- [Aim of the exercise]:
Copy each line of the following data that contains "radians".

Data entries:
Segment Open

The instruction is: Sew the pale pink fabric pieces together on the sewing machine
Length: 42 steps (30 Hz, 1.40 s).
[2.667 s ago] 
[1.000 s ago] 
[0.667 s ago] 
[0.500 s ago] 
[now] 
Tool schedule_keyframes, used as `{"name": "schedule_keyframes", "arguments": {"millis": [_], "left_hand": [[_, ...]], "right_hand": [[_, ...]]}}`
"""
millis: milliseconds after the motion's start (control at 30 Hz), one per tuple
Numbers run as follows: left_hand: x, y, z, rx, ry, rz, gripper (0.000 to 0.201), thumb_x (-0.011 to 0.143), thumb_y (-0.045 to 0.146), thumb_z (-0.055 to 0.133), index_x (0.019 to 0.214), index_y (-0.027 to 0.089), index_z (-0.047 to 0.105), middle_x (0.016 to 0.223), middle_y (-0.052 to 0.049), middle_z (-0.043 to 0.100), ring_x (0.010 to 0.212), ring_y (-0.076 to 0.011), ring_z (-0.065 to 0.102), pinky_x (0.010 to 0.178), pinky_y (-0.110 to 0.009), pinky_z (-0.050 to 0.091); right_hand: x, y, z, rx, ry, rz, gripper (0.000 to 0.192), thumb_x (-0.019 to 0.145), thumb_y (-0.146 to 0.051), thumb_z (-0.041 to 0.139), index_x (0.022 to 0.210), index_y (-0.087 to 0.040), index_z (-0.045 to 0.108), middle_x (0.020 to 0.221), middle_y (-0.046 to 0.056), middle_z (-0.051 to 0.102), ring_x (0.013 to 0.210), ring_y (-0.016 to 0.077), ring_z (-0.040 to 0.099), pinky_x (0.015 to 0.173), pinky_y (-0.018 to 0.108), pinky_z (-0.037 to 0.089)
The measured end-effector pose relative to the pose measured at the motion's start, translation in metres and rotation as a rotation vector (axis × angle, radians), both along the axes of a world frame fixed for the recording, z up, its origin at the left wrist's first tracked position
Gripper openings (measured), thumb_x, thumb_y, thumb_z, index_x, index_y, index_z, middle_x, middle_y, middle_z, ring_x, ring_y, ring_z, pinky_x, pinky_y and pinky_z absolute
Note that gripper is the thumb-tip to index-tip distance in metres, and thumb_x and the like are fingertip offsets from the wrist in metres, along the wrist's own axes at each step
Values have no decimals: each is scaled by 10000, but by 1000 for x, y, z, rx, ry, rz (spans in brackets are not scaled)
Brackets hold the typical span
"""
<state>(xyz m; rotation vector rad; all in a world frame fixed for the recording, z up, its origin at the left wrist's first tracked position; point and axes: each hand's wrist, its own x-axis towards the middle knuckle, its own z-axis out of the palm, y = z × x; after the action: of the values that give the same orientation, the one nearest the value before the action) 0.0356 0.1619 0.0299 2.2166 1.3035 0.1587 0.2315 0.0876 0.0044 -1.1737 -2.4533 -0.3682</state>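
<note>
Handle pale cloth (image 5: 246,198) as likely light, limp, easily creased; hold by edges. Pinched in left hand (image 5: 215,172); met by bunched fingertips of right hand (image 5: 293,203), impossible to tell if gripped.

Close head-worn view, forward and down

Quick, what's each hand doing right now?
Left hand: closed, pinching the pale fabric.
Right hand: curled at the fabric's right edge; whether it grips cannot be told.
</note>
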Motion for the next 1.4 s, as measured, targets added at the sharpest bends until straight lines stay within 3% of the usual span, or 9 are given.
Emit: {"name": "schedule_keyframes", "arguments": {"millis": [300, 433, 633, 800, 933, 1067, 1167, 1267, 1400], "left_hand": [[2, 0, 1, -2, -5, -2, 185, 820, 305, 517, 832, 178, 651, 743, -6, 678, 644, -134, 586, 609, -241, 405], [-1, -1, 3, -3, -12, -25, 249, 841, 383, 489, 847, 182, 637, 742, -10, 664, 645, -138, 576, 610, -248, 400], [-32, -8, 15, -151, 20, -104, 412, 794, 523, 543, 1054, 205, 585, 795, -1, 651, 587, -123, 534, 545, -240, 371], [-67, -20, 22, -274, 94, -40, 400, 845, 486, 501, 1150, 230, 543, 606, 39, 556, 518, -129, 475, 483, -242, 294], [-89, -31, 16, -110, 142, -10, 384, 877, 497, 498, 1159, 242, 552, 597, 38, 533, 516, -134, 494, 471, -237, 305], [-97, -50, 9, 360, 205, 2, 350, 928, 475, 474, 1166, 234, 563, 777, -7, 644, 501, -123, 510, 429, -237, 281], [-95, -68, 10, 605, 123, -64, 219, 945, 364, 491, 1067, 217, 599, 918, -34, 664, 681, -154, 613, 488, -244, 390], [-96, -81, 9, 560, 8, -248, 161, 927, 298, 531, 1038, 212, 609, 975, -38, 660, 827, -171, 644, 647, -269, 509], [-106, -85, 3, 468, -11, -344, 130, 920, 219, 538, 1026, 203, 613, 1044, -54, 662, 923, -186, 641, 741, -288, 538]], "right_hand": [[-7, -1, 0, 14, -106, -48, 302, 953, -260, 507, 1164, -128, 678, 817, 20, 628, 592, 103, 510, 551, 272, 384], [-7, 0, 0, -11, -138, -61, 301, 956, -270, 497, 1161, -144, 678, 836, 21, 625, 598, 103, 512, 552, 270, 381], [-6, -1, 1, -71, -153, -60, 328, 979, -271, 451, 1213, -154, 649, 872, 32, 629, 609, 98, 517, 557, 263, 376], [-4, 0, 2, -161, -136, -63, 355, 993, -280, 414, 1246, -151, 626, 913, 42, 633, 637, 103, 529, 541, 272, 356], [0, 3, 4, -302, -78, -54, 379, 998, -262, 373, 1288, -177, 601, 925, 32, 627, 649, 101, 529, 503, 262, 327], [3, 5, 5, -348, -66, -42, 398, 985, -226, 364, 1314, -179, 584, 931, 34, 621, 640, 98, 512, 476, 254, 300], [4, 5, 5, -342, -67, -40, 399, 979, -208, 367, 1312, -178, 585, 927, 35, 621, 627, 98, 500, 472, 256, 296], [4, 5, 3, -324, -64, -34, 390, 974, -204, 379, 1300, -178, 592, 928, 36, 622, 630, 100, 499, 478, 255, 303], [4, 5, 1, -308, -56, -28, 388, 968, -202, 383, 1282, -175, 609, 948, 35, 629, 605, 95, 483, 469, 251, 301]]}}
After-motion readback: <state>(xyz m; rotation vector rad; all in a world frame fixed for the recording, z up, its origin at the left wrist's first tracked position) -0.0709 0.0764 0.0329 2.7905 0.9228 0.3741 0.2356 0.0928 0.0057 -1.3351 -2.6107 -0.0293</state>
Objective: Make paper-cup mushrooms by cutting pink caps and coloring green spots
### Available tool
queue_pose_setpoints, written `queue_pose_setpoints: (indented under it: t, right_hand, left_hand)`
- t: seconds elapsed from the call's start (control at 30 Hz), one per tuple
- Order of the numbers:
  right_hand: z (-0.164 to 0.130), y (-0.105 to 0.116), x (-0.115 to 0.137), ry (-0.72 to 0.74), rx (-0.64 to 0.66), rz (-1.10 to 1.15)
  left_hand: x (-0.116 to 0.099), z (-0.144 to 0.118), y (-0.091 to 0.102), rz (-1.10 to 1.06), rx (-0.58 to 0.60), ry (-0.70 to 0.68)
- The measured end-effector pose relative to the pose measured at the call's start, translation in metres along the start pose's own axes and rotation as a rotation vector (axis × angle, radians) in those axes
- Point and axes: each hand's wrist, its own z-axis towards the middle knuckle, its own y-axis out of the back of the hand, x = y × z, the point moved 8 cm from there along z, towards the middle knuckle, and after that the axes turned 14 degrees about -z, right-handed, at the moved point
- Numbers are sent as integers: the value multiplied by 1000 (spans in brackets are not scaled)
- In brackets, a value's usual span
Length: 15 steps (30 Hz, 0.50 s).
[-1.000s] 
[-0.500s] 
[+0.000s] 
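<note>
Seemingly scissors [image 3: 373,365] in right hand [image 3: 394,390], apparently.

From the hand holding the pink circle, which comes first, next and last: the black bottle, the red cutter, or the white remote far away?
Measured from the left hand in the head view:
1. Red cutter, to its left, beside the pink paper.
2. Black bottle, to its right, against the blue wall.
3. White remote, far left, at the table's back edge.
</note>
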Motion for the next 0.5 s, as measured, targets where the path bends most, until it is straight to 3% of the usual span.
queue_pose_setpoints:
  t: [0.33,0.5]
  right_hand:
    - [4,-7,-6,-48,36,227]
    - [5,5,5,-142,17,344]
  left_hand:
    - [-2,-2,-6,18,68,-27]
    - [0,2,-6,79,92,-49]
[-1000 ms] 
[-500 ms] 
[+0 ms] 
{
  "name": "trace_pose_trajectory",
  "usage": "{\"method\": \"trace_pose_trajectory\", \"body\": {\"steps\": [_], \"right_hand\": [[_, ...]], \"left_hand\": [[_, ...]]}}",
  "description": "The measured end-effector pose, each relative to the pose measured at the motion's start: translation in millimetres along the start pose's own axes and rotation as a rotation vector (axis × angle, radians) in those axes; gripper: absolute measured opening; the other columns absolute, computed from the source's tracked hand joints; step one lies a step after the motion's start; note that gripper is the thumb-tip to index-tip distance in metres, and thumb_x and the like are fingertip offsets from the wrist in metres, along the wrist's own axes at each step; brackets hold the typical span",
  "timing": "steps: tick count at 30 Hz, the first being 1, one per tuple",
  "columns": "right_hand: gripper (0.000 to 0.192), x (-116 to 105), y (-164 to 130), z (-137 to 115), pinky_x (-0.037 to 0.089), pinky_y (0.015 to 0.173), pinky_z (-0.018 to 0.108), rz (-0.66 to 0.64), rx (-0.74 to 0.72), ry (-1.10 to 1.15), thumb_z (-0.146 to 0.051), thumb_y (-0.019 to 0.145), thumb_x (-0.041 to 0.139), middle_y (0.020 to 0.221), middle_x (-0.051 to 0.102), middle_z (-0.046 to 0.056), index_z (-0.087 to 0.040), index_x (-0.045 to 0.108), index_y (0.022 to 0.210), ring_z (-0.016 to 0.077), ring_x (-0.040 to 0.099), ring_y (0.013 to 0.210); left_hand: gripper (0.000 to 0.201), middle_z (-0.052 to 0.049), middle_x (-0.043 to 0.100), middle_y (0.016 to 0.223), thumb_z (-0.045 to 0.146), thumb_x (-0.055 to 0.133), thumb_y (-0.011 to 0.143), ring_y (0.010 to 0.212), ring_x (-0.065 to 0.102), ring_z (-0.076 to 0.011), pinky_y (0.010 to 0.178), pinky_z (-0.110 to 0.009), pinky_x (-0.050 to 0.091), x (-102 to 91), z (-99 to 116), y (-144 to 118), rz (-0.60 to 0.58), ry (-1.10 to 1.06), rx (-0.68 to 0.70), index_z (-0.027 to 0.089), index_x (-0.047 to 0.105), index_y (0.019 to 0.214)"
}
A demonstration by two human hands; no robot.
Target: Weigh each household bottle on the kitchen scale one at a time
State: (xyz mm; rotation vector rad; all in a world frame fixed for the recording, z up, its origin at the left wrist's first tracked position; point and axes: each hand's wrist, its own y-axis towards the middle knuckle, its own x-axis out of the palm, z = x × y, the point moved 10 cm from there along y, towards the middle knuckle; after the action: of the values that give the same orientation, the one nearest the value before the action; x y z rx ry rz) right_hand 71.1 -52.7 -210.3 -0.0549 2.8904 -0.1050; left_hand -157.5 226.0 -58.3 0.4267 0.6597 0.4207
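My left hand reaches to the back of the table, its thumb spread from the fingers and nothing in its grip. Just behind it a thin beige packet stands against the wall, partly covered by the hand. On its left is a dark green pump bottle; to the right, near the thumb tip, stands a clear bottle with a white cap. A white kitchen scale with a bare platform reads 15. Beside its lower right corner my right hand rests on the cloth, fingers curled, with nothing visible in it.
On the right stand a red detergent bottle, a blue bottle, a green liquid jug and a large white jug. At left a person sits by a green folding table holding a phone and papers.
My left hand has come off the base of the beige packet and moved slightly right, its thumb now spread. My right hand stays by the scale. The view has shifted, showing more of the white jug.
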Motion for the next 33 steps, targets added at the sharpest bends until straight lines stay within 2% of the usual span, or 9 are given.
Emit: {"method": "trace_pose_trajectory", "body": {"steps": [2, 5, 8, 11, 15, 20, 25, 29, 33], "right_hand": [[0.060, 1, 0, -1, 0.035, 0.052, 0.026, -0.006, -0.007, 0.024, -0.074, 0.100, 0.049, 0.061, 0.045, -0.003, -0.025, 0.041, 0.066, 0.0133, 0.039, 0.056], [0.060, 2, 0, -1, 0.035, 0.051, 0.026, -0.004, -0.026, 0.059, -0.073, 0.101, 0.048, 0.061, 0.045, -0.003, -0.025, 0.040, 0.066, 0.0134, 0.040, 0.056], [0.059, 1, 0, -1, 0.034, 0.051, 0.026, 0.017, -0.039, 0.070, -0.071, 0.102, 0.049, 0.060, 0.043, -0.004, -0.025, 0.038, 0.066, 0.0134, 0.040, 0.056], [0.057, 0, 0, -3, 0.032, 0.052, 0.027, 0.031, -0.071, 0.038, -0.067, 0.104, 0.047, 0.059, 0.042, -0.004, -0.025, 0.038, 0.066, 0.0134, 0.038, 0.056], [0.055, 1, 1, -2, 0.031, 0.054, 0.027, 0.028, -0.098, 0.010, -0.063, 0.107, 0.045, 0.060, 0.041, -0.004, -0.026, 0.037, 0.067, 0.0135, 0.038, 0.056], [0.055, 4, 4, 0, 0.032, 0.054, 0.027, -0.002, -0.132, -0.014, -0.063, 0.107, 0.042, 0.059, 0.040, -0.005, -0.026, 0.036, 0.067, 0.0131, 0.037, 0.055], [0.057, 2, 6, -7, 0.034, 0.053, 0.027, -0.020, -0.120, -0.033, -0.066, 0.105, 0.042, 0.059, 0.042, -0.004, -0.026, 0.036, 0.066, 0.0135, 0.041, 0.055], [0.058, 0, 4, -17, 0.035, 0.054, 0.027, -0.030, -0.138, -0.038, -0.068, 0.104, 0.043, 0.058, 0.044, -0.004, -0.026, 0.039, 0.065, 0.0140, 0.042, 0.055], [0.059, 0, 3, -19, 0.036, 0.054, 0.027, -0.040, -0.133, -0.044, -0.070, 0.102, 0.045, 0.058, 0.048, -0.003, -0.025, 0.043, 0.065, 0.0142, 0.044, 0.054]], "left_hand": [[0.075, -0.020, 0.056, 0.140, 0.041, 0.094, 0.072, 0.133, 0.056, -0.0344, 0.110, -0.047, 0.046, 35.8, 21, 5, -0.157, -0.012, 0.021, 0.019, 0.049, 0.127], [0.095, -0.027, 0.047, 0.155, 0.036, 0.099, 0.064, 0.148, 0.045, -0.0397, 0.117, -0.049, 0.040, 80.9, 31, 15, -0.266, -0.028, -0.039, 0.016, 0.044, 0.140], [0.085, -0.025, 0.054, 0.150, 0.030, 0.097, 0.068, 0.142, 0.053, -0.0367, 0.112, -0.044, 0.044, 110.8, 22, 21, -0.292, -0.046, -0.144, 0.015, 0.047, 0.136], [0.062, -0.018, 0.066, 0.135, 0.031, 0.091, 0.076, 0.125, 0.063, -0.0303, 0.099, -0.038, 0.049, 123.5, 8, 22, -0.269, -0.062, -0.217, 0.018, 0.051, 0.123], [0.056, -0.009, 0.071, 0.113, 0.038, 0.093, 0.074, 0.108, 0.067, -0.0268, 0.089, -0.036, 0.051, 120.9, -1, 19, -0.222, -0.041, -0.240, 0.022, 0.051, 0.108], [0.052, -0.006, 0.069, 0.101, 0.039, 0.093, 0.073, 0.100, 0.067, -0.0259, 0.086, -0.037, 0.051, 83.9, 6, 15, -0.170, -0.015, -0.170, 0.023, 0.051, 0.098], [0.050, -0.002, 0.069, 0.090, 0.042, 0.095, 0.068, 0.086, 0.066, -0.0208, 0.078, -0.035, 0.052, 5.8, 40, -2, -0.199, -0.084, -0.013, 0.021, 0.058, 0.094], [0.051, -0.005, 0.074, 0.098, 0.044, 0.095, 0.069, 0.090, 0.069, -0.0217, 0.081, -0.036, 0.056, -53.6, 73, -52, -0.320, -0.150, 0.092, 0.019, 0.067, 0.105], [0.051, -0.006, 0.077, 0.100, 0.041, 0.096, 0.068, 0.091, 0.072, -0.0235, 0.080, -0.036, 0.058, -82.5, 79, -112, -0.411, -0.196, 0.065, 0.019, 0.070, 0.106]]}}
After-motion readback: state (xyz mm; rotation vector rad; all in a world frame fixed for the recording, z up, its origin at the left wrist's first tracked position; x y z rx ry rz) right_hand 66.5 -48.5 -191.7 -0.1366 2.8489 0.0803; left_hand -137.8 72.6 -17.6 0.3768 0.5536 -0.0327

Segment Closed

- [Exercise solution]:
The measured end-effector pose relative to the pose measured at the motion's start, translation in metres and rotation as a rotation vector (axis × angle, radians), both along the axes of a world frame fixed for the recording, z up, its origin at the left wrist's first tracked position
- The measured end-effector pose relative to the pose measured at the call's start, translation in metres along the start pose's own axes and rotation as a rotation vector (axis × angle, radians) in those axes
  "description": "The measured end-effector pose, each relative to the pose measured at the motion's start: translation in millimetres along the start pose's own axes and rotation as a rotation vector (axis × angle, radians) in those axes; gripper: absolute measured opening; the other columns absolute, computed from the source's tracked hand joints; step one lies a step after the motion's start; note that gripper is the thumb-tip to index-tip distance in metres, and thumb_x and the like are fingertip offsets from the wrist in metres, along the wrist's own axes at each step; brackets hold the typical span",

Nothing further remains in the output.